Preferred Equity in Australia

A Brief Guide About Preferred Equity and How it Works in Australia

Almost 12 years ago, very few people had a real understanding of what preferred equity was in the business world. Banks had little interest in them, and only knowledgeable investors knew their way around it. To say that it was a niche of interest on both sides would be an understatement in those years back then.

Fast forwarding to the year of 2018, preferred equities has raised its relevancy. As a multi-million dollar industry, it is no longer the misunderstood player of the market. Today, there are many big names dipping their toes in this niche to get a piece of the pie. After all, a financial instrument that generates $500 million in revenue a year is worth the attention.

But What Exactly is Preferred Equity?

Preferred equity assets work in a similar fashion to the mezzanine debt finance. For this financial instrument, it is used to fill the gaps of funding on any project, or to increase the leverage of a smart business opportunity. There is one main difference between the structures of mezzanine finance and preferred equity. With the mezzanine structure it is often offered as a preferred loan. Whilst with preferred equity, it does not hold any security for the asset per se.

Preferred equity is often used to gather unsecured fixed capital rates for real estate projects in development. This business scheme works on the grounds of being a flexible option for developers. Security is not required to the landowners, or the institution representing them. It also doesn’t require filing a registered mortgage over the land.

By using preferred equities, investors can release equity from their existing project. This allows them to fill the gaps in their capital requirements that are not recognised by their debt lenders. It can be used to increase financial potential of any project beyond what is offered by traditional means.

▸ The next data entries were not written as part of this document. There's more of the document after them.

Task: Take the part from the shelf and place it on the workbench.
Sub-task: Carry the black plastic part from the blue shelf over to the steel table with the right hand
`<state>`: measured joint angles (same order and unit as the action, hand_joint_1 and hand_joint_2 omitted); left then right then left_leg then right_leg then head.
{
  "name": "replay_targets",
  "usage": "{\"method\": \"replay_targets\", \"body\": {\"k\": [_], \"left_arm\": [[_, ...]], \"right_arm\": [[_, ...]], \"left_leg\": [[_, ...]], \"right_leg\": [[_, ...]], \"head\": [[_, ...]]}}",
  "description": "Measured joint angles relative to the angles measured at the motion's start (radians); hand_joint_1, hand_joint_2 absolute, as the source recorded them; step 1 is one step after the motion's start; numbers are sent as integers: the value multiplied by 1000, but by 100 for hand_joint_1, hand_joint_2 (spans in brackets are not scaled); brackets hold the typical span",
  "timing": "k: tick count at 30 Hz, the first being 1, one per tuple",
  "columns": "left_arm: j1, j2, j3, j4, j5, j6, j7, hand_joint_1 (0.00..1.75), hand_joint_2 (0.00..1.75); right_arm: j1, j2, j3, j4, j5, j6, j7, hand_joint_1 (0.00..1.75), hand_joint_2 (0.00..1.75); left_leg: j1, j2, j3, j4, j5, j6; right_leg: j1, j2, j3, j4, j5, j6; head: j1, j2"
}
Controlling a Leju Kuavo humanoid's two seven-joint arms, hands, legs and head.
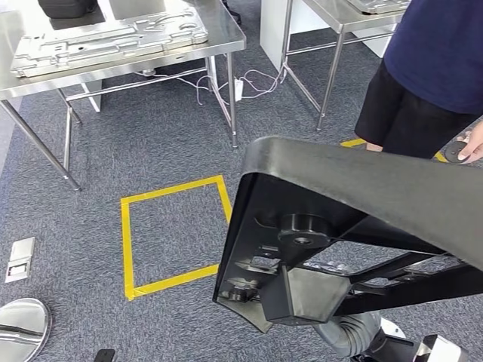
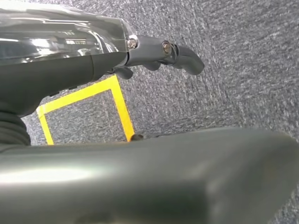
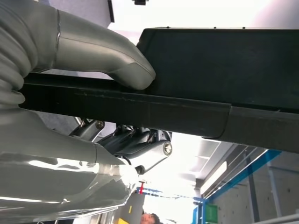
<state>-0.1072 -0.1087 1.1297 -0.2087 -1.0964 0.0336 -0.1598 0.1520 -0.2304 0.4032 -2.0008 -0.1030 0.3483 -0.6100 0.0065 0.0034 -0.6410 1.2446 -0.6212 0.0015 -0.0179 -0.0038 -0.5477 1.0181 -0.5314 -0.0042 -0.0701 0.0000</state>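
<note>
Currently, going left to right in the head view: workbench [image 1: 228,34] standing far across the carpet, already bearing a flat metal plate [image 1: 108,38]; yellow tape square [image 1: 170,234] lying on the floor between; left hand [image 2: 162,53] hanging over the carpet, fingers stretching out apart, holding nothing; black part [image 1: 342,219] riding low right, off the shelf and in the air; right hand [image 3: 116,60] clamping it, thumb pressing one face; a person [image 1: 427,68] standing just beyond. Judging this as the carry step; next move is calling for walking to the workbench and lowering the part onto bare steel beside the plate.
</note>
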Motion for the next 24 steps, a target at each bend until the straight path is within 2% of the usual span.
{"method": "replay_targets", "body": {"k": [2,3,4,6,8,10,12,13,14,15,17,18,19,22,24], "left_arm": [[-1,0,0,0,0,0,0,0,175],[-2,1,0,0,0,0,0,0,175],[-2,1,0,0,0,0,0,0,175],[-2,1,0,0,0,0,0,0,175],[-2,2,0,0,0,0,0,0,175],[-3,2,0,0,0,0,0,0,175],[-3,2,0,0,0,0,0,0,175],[-2,2,0,0,0,0,0,0,175],[-2,2,0,0,0,0,0,0,175],[-2,2,0,0,0,0,0,0,175],[-2,2,0,0,0,0,0,0,175],[-2,2,0,0,0,0,0,0,175],[-2,2,0,0,0,0,0,0,175],[-3,2,0,0,0,0,0,0,175],[-4,1,0,0,0,0,0,0,175]], "right_arm": [[0,0,0,0,0,0,0,175,175],[-1,0,0,0,0,0,0,175,175],[0,0,0,0,0,0,0,175,175],[-1,0,0,0,0,0,0,175,175],[-1,0,0,0,0,0,0,175,175],[-2,0,0,0,0,0,0,175,175],[-1,0,0,0,0,0,0,175,175],[0,0,0,0,0,0,0,175,175],[0,0,0,1,0,0,0,175,175],[0,0,0,1,0,0,0,175,175],[0,0,0,1,0,0,0,175,175],[-1,0,0,1,0,0,0,175,175],[0,0,0,1,0,0,0,175,175],[0,0,0,1,0,0,0,175,175],[0,0,0,0,0,0,0,175,175]], "left_leg": [[-3,-1,62,-141,72,11],[-5,-1,82,-190,89,16],[-7,-2,91,-215,94,19],[-10,-2,90,-224,91,23],[-5,-1,92,-231,96,32],[-1,1,94,-237,101,40],[-1,3,94,-236,100,41],[-1,3,94,-236,100,41],[-1,4,94,-236,100,41],[-1,4,96,-236,100,40],[-1,3,100,-235,97,36],[-3,2,100,-232,94,32],[-5,2,98,-229,93,29],[-6,1,96,-226,91,19],[-4,1,86,-197,66,11]], "right_leg": [[2,2,3,0,-2,3],[3,3,2,1,-3,6],[3,3,-1,2,-3,10],[3,4,-5,0,0,20],[2,4,-7,12,-13,31],[1,4,-38,90,-65,36],[1,4,-98,222,-125,39],[1,4,-120,268,-138,41],[1,4,-124,278,-130,42],[0,4,-108,242,-101,43],[0,4,-41,103,-31,44],[0,4,-15,44,-9,42],[1,5,-2,11,-1,38],[2,7,-2,1,-1,22],[-1,4,-2,0,1,9]], "head": [[0,0],[0,0],[0,0],[0,0],[0,0],[1,0],[1,0],[1,0],[1,0],[1,0],[1,0],[0,0],[0,0],[0,0],[0,0]]}}
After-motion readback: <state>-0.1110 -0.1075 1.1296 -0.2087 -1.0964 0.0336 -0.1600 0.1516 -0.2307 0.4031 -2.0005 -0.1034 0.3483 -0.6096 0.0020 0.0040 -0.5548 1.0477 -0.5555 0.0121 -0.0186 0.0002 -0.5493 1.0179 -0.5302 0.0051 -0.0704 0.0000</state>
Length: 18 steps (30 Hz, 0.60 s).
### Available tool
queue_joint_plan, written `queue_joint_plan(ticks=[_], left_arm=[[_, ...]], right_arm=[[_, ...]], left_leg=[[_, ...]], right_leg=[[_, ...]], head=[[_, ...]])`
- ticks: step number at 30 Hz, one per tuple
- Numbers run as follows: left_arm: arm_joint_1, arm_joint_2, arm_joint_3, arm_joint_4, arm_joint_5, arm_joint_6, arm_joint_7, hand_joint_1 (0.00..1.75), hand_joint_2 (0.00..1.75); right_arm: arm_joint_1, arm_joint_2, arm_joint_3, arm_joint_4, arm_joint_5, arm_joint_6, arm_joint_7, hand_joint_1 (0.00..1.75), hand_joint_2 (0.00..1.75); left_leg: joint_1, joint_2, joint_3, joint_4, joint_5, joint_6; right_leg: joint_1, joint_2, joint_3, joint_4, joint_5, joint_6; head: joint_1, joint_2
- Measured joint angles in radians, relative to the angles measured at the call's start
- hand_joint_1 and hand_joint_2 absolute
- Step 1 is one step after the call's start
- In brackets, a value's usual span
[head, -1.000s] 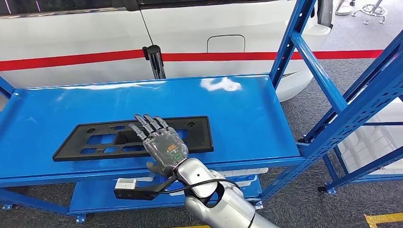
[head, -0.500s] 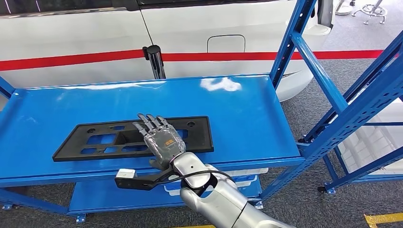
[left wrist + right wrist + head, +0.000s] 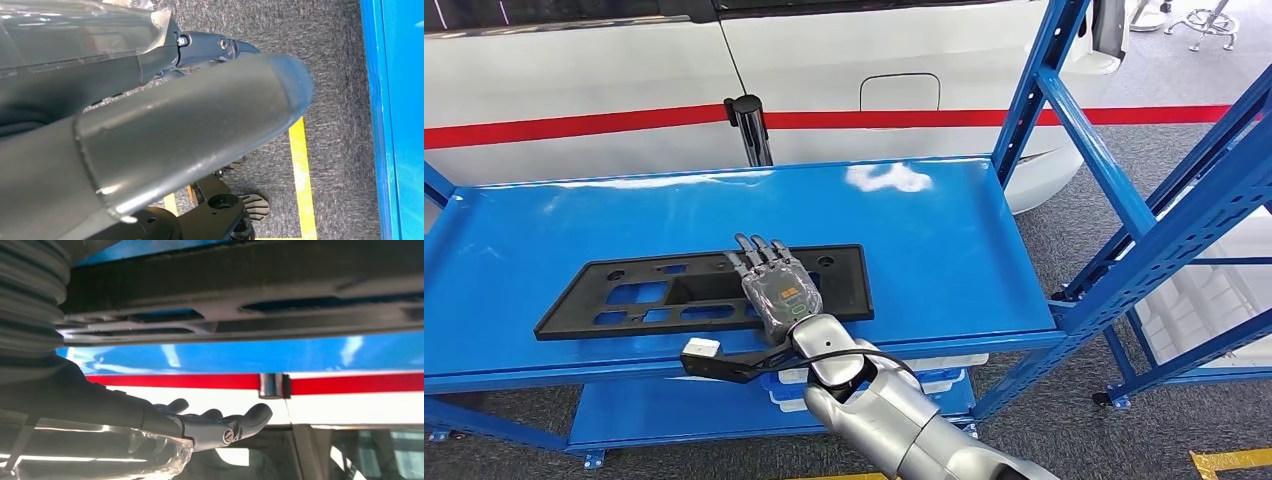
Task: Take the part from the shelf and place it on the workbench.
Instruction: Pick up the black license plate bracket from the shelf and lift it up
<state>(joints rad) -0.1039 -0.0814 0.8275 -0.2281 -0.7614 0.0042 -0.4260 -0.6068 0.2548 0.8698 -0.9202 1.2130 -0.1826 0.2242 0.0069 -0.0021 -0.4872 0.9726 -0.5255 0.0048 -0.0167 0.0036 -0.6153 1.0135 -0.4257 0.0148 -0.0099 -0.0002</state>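
The part [image 3: 654, 290] is a long flat black plastic plate with cut-outs, lying near the front edge of the blue shelf [image 3: 944, 250]. My right hand [image 3: 776, 285] is stretched out palm down over the plate's right half, fingers straight and apart, holding nothing. In the right wrist view the plate [image 3: 250, 290] lies close by, and the right hand's fingers [image 3: 215, 425] are spread with a gap between them and the plate. My left hand [image 3: 175, 135] hangs beside the shelf above the carpet, holding nothing.
A white car [image 3: 874, 60] with a red stripe stands right behind the shelf. Blue uprights and braces [image 3: 1074, 130] rise at the shelf's right end. White bins [image 3: 934, 380] sit on the lower level. A yellow floor line [image 3: 302, 190] runs near the shelf's foot.
My right hand has slid to the right and farther in over the plate, with the forearm reaching deeper. The plate has not moved.
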Motion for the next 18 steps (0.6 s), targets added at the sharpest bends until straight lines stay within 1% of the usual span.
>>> queue_joint_plan(ticks=[1, 2, 3, 4, 5, 6, 18], left_arm=[[0.0, 0.0, 0.0, 0.0, 0.0, 0.0, 0.0, 0.0, 0.0], [0.0, 0.0, -0.001, 0.0, 0.0, 0.0, 0.001, 0.0, 0.0], [-0.001, 0.0, -0.002, 0.0, 0.001, 0.0, 0.002, 0.0, 0.0], [-0.001, 0.0, -0.003, 0.0, 0.002, 0.0, 0.003, 0.0, 0.0], [-0.001, 0.0, -0.004, 0.0, 0.003, 0.001, 0.004, 0.0, 0.0], [-0.001, 0.0, -0.005, 0.0, 0.004, 0.001, 0.005, 0.0, 0.0], [0.0, 0.0, -0.006, 0.0, 0.023, 0.01, 0.003, 0.0, 0.0]], right_arm=[[-0.002, 0.002, -0.002, 0.01, 0.003, -0.002, 0.003, 0.9, 1.75], [-0.004, 0.003, -0.004, 0.019, 0.005, -0.002, 0.004, 1.31, 1.75], [-0.006, 0.004, -0.006, 0.027, 0.006, -0.003, 0.005, 1.54, 1.75], [-0.008, 0.006, -0.009, 0.036, 0.006, -0.003, 0.005, 1.63, 1.75], [-0.008, 0.008, -0.012, 0.044, 0.005, -0.004, 0.005, 1.69, 1.75], [-0.009, 0.01, -0.015, 0.05, 0.004, -0.004, 0.005, 1.7, 1.75], [-0.022, 0.019, -0.038, 0.077, -0.012, -0.038, -0.027, 1.75, 1.75]], left_leg=[[0.0, 0.0, 0.0, 0.0, 0.0, 0.0], [0.0, 0.0, 0.0, 0.0, 0.0, 0.0], [0.0, 0.0, 0.0, 0.0, 0.0, 0.0], [0.0, 0.0, 0.0, 0.0, 0.0, 0.0], [0.0, 0.0, 0.0, 0.0, 0.0, 0.0], [0.0, 0.0, 0.0, 0.0, 0.0, 0.0], [0.0, 0.0, 0.001, 0.0, 0.0, 0.0]], right_leg=[[0.0, 0.0, 0.0, 0.0, 0.0, 0.0], [0.0, 0.0, 0.0, 0.0, 0.0, 0.0], [0.0, 0.0, 0.0, 0.0, 0.0, 0.0], [0.0, 0.0, 0.0, 0.0, 0.0, 0.0], [0.0, 0.0, 0.0, 0.0, 0.0, 0.0], [0.0, 0.0, 0.0, 0.0, 0.0, 0.0], [0.0, 0.0, 0.002, 0.0, 0.0, 0.0]], head=[[0.0, 0.0], [0.0, 0.0], [0.0, 0.0], [0.0, 0.0], [0.0, 0.0], [0.0, 0.0], [0.0, 0.0]])
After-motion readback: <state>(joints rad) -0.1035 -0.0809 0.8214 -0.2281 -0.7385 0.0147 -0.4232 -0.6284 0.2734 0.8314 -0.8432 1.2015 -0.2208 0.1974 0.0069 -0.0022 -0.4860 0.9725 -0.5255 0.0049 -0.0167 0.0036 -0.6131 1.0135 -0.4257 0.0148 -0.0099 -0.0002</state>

This can be done without needing to seek multiple loans to cover all the grounds. It’s a risky venture, and should only be approached with trusted partners.

Preferred Equity Features and Benefits

When it comes to real estate, preferred equity assets work differently to other forms.

As far as positive features go, these are the ones that stand out:

  • Preference in dividends: The size of the investment made on preferred equities determines how much you get paid and how fast. People who invest substantial money get to collect profits more quickly.
  • Preference of Assets if the case of Liquidation: This particular feature is a way to cover the back of investors if a business venture goes belly up. It involves a lot of legalities as well as terms that are signed over by the parties. If a deal falls through, the investors get to collect their money back when the assets are liquidated.
  • Convertibility: Preferred equity assets can be sold, transferred and negotiated freely. It’s possible to convert the options of investors, in the event that they feel the need to pull out of the deal.
  • High Dividends Yields: If the business deal goes through, the financing partners get to collect a full set of dividends without needing to deal with bank commissions.

If we are to discuss the benefits, these are the ones that stand out:

  • Preferred equity is more cost-efficient and flexible than debt. It offers an alternative that bypasses long waiting times with obtaining bank funding. This allows developers to focus on the project and target the set goals.
  • In the long run, preferred equity is cheaper and more flexible than borrowing money. It also sets the value of a project in real time. This could potentially make property more affordable for more people. It’s also a great way to invest money and collect profits back quickly.
  • The market for preferred equity assets is very dynamic. The agencies dealing with these options rely on fast analysis and quick decision-making. This is to provide potential investors with the best advice possible. The demand for preferred equity options caters to a large number of small players, so it’s possible to get in the game even if you don’t have a lot of money.

Can I Qualify for Preferred Equity?

Not a lot of investment options out there have this type of leverage. The main requirement to participate in the market of preferred equity assets is to have money. In Australia, lots of players work as the middleman in these transactions. This is because many developers and managers understand the benefits of getting the project done on time. It also saves the developer from needing to deal with established institutions.

The market for preferred equity is not limited to Australia. A lot of countries with expanding economies are also using this business scheme to get quick finance. If you are alarmed at the number of people getting into this niche, don’t worry. It’s a healthy sign of the market’s preferences and the reason why preferred equities are proving to be so successful.